Jakarta, Aktual.com — Rencana pemerintah melalui Kementerian Energi dan Sumber Daya Mineral (ESDM) yang akan memberikan relaksasi (kelonggaran ekspor mineral mentah) ke perusahaan pertambangan menuai pro dan kontra dari berbagai elemen masyarakat.
Sebagian menilai, jika relaksasi ekspor tersebut diputuskan dan menjadi bagian dari poin yang direvisi dalam UU Nomor 4 Tahun 2009 tentang Mineral dan Batubara, maka pemerintah dianggap hanya membela kepentingan asing.
Pengamat Pertambangan, Yusri Usman mengungkapkan, sangat aneh alasan pemerintah ingin membuka kran eskpor mineral mentah.
Ia membeberkan, dari 88 perusahaan yang serius membangun smelter, sudah lebih dari separuhnya dengan progres di atas 70 persen, dan bahkan ada yang sudah 100 persen. Sebahagian besar rata-rata sudah di atas 30 persen, kecuali yang tidak beritikad baik seperti PT Freeport Indonesia dengan Newmont masih 11,5 persen.
“Jadi wacana membuka ekspor mineral mentah oleh Sudirman Said diduga hanya kepentingan asing dengan menggunakan elit-elit menekan petugas partai yang bisa mengendalikan Sudirman Said.
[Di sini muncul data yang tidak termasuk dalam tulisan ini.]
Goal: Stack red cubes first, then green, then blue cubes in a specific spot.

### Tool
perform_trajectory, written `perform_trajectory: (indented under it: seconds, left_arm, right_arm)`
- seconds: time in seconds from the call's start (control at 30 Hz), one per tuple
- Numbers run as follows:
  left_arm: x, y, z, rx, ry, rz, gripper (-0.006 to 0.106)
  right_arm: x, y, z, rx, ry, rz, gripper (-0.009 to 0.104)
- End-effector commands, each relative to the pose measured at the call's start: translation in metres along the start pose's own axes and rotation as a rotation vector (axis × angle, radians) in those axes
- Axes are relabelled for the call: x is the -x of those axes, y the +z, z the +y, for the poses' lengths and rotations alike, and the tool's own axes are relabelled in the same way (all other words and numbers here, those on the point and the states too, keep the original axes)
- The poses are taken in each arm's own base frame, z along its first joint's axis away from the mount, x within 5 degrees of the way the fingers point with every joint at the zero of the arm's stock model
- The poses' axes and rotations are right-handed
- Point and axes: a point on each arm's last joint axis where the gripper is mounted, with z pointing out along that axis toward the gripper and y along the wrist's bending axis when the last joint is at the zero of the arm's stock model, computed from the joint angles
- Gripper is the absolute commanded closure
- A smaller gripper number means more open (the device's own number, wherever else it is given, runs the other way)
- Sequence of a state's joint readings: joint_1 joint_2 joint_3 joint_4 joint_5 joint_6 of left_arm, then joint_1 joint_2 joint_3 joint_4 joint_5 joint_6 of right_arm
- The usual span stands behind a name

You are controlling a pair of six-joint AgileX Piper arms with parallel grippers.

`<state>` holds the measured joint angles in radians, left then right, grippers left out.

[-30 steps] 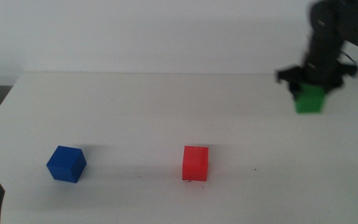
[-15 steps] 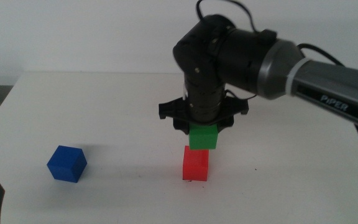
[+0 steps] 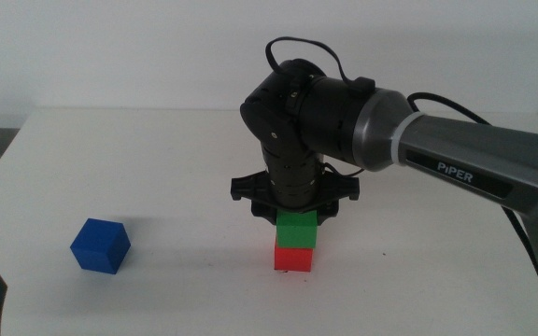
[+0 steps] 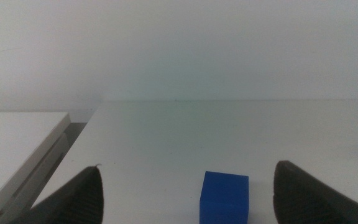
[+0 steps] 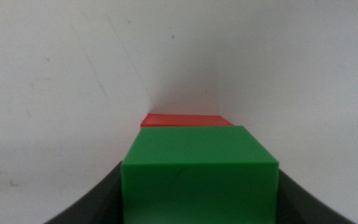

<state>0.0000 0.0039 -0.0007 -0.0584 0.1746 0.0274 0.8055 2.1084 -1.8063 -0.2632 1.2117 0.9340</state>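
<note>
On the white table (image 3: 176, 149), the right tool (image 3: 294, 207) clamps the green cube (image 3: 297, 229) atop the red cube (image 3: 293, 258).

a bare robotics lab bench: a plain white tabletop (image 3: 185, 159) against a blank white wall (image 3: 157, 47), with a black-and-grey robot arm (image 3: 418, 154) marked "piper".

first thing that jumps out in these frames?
The right gripper at the middle of the white table, shut on the green cube, which sits on top of the red cube. The blue cube sits alone toward the left side of the table, with the left gripper open and waiting near it at the front-left corner.
</note>
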Motion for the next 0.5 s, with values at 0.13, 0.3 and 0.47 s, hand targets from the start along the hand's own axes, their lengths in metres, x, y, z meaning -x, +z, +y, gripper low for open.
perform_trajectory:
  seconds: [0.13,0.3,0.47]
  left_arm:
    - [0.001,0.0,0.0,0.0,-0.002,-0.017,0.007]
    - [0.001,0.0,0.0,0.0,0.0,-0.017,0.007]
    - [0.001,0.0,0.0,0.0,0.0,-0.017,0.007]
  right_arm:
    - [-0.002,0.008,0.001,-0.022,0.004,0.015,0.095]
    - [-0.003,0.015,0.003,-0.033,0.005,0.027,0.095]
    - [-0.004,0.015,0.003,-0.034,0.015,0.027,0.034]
Tindakan ini jelas-jelas penghianatan terhadap UUD 1945 pasal 33,” papar Yusri kepada aktual.com, Senin (29/2).
Yusri menuturkan, wacana kebijakan relaksasi ekspor hanya akan menghancurkan program hilirisasi di sektor tambang yang sudah dicanangkan sejak tahun 2009. Tidak adanya kepastian hukum dan perlindungan bagi investor yang beritikad baik dan patuh terhadap peraturan perundang-undangan dalam membangun smelter.
“Jadi omong kosong saja kalau kita ingin mengundang investor untuk melakukan investasi kalau kepastian hukumnya gak ada, sama saja kita menggorok investor yang beritikad baik untuk membela investor yang beretika buruk,” tegasnya.
“Ini buka permufakatan jahat, tetapi perbuatan jahat terhadap konstitusi,” tandasnya.